Feb 19, 2021
Employers: The Time to Revisit Your Employment Contracts is Now!: An update on Waksdale and its Impact on Termination Clauses
Based on some recent cases, it is strongly recommended that employers have experienced employment lawyers review, at this time, their existing employment contracts for their employees (or consider whether to implement such employment contracts: usually a very good idea).
In a surprising decision on January 14, 2021, the Supreme Court of Canada dismissed the application for leave to appeal the judgment in Waksdale v Swegon North America Inc, 2020 ONCA 391. The Ontario Court of Appeal in Waksdale held that any termination clause in an employee contract that violates the standards set forth in the Employment Standards Act will have the effect of invalidating all termination provisions in the agreement.
To provide background, the appellant employee argued that the termination clause in his contract was void because it attempted to contract out of the minimum standards set forth in the Ontario Employment Standards Act, 2000 (“ESA”). The employer conceded that the termination “for cause” provision in the contract was void for violating the ESA, but argued that the termination “with notice” provision was valid. Because the employee had not been terminated for cause, the employer maintained that the notice provision could still be used. The issue before the court was whether the illegality of the termination for clause provision rendered the notice provision unenforceable.
In determining the correct analytical approach, the Court of Appeal held that an employment agreement “must be interpreted as a whole and not on a piecemeal basis”. Termination provisions must be read together, regardless of whether they are in one place or separated throughout the agreement. This analytical approach reflects the principles that courts should favour an interpretation of the ESA that encourages employers to comply with the minimum requirements of the Act, and to draft ESA-compliant agreements.

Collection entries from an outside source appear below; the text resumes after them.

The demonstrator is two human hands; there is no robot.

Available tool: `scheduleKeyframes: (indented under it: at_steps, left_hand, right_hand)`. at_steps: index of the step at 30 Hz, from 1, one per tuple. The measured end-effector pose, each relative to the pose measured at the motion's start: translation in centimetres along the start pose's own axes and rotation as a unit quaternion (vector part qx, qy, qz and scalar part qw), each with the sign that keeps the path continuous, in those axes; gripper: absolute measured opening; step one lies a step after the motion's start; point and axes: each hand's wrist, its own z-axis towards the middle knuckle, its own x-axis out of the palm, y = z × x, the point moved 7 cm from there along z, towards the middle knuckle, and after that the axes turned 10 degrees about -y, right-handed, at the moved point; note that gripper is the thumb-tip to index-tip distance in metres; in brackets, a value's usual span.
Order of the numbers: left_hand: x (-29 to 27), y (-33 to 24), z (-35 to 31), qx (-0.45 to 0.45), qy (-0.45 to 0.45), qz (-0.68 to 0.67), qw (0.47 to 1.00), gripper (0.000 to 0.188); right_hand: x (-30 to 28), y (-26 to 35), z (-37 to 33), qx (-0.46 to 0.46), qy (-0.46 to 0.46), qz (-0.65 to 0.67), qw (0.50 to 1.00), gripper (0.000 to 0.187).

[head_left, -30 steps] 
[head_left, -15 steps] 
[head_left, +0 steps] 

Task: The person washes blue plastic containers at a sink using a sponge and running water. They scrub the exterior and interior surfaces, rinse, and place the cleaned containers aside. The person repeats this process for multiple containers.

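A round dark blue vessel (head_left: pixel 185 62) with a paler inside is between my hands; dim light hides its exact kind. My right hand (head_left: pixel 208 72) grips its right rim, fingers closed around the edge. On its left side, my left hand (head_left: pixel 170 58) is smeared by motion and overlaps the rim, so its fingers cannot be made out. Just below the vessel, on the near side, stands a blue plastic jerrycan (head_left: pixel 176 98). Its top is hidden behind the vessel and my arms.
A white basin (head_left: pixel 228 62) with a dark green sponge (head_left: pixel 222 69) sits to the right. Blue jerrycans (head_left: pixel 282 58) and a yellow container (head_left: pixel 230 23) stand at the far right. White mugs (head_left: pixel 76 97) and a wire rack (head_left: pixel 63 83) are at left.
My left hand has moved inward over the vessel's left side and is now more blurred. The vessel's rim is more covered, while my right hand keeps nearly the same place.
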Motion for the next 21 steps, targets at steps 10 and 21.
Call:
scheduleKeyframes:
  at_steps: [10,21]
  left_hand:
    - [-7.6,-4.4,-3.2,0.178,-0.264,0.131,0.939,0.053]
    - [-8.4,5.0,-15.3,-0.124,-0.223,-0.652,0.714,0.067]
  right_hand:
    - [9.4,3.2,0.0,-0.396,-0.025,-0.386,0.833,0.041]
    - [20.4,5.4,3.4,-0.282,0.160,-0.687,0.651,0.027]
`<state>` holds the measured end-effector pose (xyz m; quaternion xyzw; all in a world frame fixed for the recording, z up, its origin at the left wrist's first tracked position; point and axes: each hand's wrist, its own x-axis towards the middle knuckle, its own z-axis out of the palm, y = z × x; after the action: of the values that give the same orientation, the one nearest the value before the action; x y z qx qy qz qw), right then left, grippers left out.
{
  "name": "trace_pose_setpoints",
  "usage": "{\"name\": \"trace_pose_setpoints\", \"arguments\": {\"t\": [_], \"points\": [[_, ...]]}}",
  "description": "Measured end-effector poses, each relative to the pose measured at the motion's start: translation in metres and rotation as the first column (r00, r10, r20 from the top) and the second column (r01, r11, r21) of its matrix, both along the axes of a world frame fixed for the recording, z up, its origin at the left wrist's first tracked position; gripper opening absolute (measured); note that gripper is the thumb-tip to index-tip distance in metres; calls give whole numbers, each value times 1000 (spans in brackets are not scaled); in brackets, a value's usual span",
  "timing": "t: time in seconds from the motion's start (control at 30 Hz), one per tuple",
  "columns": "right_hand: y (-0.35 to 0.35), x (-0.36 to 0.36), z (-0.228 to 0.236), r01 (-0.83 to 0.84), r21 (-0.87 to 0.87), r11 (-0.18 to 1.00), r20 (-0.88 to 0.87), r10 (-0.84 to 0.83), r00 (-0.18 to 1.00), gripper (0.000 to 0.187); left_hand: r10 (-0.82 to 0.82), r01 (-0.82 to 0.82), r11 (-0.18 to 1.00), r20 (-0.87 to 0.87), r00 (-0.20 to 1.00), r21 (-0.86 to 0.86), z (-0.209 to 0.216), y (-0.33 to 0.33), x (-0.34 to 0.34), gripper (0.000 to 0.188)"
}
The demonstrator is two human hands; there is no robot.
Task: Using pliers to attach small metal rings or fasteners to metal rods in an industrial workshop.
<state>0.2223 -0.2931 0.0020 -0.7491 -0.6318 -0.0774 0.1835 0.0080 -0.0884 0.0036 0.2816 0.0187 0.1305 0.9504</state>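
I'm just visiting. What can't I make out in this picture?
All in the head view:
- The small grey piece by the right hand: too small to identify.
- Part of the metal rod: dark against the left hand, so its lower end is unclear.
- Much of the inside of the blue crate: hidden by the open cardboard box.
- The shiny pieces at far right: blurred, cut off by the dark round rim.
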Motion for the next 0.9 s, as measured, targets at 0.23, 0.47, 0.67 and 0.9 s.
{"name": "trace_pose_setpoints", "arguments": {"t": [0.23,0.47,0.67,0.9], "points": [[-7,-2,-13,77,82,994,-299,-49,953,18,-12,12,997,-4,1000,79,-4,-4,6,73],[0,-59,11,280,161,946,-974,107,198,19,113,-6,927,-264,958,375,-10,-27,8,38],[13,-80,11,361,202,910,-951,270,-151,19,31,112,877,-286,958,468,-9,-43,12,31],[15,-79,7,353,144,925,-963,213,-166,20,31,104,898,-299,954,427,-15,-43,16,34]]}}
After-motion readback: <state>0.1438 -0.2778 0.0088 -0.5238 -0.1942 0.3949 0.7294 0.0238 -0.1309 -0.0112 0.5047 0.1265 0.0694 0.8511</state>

Furthermore, the rationale for reading the termination provisions as a whole is to recognize the power imbalance between employees and employers, and to prevent mischief from being introduced by the separate consideration of provisions. By way of example, the Court of Appeal explained that employees may be unaware of their rights under the ESA and mistakenly believe that they have to comply with unenforceable provisions to avoid termination. If the provisions were considered separately, the employer could turn around and terminate an employee without cause, while arguing that they are not relying on the invalid provision. Meanwhile, the employer would have still benefitted from the existence of the unenforceable clause.
Finally, the Court of Appeal considered the existence of a severability clause in the contract. The Court rejected its application, stating severability clauses have no effect on clauses that are rendered void by statute.
The Court of Appeal’s decision and the refusal of the Supreme Court of Canada to grant leave to appeal provides reassurance to employees that their protections are being upheld, especially in circumstances where employees may not fully understand their rights. If a dispute arises, the courts will consider the termination clause as a whole and ensure the minimum statutory standards have been upheld. If not, the employer is penalized and the employee will benefit from common law termination rights.
However, the refusal to grant leave likely brings the unwelcome news to many employers that the termination provisions in their employees’ contracts are void. It may also come as a shock down the road to employers who are unaware of the decision. Going forward, employers must be mindful to adhere to the ESA’s minimum standards in drafting termination provisions, or submit to the governance of the common law over termination rights. While a harsh decision from an employer’s standpoint, the ruling has the potential to introduce greater compliance with ESA requirements.